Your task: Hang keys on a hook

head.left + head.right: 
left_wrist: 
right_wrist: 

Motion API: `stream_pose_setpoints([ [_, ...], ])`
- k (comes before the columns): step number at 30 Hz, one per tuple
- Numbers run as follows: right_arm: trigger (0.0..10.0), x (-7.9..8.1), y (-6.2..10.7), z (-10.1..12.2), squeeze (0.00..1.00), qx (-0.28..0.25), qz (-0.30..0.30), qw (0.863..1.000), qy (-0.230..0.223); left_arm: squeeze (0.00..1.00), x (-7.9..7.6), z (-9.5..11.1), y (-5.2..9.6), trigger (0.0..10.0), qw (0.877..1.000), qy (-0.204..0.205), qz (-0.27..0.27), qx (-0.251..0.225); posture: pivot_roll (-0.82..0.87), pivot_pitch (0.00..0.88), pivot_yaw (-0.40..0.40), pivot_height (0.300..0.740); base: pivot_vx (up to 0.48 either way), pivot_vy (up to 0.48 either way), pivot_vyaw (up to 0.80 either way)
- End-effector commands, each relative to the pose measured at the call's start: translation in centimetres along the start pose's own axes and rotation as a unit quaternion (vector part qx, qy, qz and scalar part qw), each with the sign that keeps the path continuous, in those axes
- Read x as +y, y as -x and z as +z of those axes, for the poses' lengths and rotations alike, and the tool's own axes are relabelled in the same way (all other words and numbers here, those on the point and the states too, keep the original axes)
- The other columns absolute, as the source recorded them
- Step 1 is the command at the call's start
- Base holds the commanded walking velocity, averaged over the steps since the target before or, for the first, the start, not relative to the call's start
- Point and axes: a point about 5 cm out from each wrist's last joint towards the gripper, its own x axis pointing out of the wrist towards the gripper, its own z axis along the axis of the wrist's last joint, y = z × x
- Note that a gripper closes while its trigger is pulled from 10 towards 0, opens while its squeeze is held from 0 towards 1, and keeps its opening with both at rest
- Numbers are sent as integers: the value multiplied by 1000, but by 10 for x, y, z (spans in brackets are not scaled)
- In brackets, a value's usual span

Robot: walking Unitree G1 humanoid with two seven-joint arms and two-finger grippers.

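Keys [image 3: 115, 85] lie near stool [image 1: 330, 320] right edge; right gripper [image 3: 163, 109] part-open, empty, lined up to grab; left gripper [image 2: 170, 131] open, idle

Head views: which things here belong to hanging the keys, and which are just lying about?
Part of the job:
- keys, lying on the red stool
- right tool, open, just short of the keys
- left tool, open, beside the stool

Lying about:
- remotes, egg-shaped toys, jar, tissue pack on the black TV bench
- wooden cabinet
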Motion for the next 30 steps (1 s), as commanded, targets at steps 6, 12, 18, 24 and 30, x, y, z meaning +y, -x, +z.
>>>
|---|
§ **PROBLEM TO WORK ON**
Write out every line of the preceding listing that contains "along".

§ **TASK OUTPUT**
- End-effector commands, each relative to the pose measured at the call's start: translation in centimetres along the start pose's own axes and rotation as a unit quaternion (vector part qx, qy, qz and scalar part qw), each with the sign that keeps the path continuous, in those axes
- Point and axes: a point about 5 cm out from each wrist's last joint towards the gripper, its own x axis pointing out of the wrist towards the gripper, its own z axis along the axis of the wrist's last joint, y = z × x

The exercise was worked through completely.